__YOUR INSTRUCTIONS__.
Every line between the top of the data below and the line with "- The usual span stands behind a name", both ends included, must be retyped exactly.

__MATERIALS PROVIDED__.
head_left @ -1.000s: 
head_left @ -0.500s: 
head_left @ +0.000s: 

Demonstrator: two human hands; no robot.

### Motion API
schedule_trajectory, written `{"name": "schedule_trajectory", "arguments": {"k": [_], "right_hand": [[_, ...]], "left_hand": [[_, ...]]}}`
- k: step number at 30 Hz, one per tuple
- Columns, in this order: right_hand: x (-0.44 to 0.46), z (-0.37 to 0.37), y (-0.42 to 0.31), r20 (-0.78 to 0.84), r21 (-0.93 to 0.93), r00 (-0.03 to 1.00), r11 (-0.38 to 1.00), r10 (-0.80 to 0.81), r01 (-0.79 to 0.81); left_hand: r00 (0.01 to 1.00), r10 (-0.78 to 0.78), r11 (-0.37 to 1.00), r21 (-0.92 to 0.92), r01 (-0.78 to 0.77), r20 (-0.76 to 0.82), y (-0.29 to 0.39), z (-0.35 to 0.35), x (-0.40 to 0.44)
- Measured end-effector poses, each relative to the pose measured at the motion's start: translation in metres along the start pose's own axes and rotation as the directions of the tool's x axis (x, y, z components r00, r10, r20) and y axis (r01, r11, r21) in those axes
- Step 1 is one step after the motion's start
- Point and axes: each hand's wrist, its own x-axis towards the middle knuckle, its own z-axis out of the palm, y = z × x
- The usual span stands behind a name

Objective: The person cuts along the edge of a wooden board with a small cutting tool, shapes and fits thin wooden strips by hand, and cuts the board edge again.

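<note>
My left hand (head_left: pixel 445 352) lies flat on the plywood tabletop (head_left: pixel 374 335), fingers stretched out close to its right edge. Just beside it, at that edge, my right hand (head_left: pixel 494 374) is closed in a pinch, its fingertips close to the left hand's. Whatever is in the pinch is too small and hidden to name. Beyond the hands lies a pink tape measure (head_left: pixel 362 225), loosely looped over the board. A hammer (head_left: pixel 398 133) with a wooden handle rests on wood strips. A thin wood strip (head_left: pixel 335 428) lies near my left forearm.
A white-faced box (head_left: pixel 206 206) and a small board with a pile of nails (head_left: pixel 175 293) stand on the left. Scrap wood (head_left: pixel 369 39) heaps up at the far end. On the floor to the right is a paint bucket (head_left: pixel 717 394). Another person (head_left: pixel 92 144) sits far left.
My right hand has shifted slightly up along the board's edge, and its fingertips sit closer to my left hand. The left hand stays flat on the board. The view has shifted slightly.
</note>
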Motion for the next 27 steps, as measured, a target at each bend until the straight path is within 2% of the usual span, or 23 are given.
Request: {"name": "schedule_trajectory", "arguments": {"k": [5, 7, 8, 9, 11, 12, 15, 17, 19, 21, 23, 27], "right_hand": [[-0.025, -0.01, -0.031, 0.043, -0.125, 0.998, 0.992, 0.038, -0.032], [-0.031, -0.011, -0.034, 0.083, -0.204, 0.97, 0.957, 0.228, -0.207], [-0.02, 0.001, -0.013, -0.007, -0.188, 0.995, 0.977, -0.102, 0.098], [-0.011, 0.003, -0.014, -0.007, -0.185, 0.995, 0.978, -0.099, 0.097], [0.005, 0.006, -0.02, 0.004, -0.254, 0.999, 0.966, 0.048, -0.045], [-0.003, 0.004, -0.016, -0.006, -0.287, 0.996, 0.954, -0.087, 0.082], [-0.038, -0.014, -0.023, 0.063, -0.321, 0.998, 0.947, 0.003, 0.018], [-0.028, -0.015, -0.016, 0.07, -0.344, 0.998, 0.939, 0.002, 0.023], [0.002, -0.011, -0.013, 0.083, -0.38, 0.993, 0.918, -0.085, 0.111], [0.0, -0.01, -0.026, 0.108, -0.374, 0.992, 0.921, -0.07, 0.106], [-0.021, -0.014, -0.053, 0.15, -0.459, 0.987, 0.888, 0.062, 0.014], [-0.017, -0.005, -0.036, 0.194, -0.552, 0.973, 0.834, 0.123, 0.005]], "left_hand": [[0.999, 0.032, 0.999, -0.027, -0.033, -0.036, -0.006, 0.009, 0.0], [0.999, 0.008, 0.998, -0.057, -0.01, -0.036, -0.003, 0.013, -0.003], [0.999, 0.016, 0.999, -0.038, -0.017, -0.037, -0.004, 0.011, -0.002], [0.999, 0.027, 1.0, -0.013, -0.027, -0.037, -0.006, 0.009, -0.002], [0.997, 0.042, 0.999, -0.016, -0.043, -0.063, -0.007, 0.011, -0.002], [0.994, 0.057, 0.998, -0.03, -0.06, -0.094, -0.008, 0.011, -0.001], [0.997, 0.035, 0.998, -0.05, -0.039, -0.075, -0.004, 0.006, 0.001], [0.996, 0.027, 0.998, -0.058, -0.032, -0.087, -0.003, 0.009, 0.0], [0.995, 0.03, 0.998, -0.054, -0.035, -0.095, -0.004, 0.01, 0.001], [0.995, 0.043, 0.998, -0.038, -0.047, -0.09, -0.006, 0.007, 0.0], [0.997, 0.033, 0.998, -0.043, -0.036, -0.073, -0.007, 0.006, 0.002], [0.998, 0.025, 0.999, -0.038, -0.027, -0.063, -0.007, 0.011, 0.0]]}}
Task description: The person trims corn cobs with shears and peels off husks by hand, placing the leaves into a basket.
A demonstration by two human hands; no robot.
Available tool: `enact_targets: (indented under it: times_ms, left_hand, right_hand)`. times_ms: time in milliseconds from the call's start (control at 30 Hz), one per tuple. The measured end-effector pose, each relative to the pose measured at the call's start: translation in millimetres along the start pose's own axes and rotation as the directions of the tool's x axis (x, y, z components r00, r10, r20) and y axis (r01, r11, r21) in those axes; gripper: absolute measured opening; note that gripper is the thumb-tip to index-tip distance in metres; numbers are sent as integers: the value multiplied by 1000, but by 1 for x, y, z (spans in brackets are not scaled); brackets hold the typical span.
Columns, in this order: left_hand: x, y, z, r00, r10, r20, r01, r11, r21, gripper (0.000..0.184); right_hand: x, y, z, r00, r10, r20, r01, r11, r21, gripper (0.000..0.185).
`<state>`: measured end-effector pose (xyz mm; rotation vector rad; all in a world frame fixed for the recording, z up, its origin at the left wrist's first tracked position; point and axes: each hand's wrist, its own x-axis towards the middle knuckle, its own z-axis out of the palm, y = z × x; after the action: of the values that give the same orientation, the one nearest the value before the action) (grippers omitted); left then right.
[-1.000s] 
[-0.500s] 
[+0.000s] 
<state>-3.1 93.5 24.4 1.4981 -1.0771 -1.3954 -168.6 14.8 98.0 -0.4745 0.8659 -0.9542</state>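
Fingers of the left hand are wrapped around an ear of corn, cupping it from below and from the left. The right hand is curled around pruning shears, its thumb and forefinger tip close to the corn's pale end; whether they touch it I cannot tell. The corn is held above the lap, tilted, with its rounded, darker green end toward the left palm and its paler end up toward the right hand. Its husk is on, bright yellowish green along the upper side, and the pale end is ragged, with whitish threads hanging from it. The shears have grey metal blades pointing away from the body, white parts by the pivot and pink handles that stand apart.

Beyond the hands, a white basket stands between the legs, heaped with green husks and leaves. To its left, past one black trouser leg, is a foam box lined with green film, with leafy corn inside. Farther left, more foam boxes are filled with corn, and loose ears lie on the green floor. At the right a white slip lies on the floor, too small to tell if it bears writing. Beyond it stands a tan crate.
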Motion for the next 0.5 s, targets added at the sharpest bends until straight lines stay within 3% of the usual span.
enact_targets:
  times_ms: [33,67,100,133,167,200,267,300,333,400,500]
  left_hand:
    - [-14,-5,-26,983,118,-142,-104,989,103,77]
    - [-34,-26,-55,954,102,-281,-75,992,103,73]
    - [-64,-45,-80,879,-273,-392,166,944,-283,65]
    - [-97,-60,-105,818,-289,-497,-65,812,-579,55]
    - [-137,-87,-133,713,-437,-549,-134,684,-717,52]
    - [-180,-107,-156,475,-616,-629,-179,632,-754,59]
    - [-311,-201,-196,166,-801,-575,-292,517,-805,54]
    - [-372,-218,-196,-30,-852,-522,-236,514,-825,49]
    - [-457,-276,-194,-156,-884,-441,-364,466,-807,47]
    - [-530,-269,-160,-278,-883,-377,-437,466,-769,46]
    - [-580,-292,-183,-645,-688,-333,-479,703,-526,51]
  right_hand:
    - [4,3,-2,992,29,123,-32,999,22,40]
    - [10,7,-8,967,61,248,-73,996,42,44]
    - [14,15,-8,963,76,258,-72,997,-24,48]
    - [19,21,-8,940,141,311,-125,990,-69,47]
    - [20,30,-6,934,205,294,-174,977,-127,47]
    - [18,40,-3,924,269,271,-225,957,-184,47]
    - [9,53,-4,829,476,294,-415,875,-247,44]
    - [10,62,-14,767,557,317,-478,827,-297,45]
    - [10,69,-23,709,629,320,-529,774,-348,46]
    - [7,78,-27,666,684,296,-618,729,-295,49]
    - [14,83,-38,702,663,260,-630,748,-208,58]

__RESULT OF THIS EXERCISE__.
head_left @ -1.000s: 
head_left @ -0.500s: 
head_left @ +0.000s: 

Demonstrator: two human hands; no robot.

### Motion API
schedule_trajectory, written `{"name": "schedule_trajectory", "arguments": {"k": [_], "right_hand": [[_, ...]], "left_hand": [[_, ...]]}}`
- k: step number at 30 Hz, one per tuple
- Columns, in this order: right_hand: x (-0.44 to 0.46), z (-0.37 to 0.37), y (-0.42 to 0.31), r20 (-0.78 to 0.84), r21 (-0.93 to 0.93), r00 (-0.03 to 1.00), r11 (-0.38 to 1.00), r10 (-0.80 to 0.81), r01 (-0.79 to 0.81); left_hand: r00 (0.01 to 1.00), r10 (-0.78 to 0.78), r11 (-0.37 to 1.00), r21 (-0.92 to 0.92), r01 (-0.78 to 0.77), r20 (-0.76 to 0.82), y (-0.29 to 0.39), z (-0.35 to 0.35), x (-0.40 to 0.44)
- Measured end-effector poses, each relative to the pose measured at the motion's start: translation in metres along the start pose's own axes and rotation as the directions of the tool's x axis (x, y, z components r00, r10, r20) and y axis (r01, r11, r21) in those axes
- Step 1 is one step after the motion's start
- Point and axes: each hand's wrist, its own x-axis towards the middle knuckle, its own z-axis out of the palm, y = z × x
- The usual span stands behind a name

This output has come to an end.